Take the lines below beginning at the line that has "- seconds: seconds" and stopping after the line that has "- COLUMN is", and print them exactly as they are, with no other lines.

## Input data:
_ _ _

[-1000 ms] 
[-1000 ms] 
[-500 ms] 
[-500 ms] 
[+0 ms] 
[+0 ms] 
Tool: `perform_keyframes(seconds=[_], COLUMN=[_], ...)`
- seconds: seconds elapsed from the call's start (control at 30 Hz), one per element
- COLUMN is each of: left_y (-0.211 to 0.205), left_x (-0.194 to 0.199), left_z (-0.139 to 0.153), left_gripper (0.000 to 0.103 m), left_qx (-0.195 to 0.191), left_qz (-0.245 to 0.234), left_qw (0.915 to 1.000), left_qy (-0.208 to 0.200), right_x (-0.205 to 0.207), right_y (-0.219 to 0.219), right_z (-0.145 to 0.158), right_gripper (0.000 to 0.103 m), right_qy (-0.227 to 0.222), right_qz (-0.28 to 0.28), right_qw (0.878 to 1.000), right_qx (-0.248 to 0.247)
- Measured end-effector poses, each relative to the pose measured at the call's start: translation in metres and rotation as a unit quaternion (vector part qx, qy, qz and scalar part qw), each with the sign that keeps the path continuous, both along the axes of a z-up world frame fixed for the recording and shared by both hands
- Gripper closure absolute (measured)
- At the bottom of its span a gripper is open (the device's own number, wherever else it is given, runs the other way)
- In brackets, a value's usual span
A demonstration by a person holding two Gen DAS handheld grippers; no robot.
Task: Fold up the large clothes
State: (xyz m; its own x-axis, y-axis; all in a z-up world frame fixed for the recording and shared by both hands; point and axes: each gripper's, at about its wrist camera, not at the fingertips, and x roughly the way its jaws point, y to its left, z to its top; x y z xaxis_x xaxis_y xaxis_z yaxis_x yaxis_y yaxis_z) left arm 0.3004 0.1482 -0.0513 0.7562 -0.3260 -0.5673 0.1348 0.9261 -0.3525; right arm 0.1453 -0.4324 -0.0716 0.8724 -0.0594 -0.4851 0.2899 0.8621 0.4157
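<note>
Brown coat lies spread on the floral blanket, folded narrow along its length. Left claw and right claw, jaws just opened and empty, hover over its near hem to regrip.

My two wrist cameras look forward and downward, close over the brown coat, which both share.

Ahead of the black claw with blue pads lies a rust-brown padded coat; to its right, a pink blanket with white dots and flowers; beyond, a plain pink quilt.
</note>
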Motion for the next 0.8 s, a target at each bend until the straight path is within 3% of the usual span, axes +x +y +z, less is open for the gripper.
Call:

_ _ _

## Exercise result:
- seconds: seconds elapsed from the call's start (control at 30 Hz), one per element
- COLUMN is each of: left_y (-0.211 to 0.205), left_x (-0.194 to 0.199), left_z (-0.139 to 0.153), left_gripper (0.000 to 0.103 m), left_qx (-0.195 to 0.191), left_qz (-0.245 to 0.234), left_qw (0.915 to 1.000), left_qy (-0.208 to 0.200), right_x (-0.205 to 0.207), right_y (-0.219 to 0.219), right_z (-0.145 to 0.158), right_gripper (0.000 to 0.103 m), right_qy (-0.227 to 0.222), right_qz (-0.28 to 0.28), right_qw (0.878 to 1.000), right_qx (-0.248 to 0.247)

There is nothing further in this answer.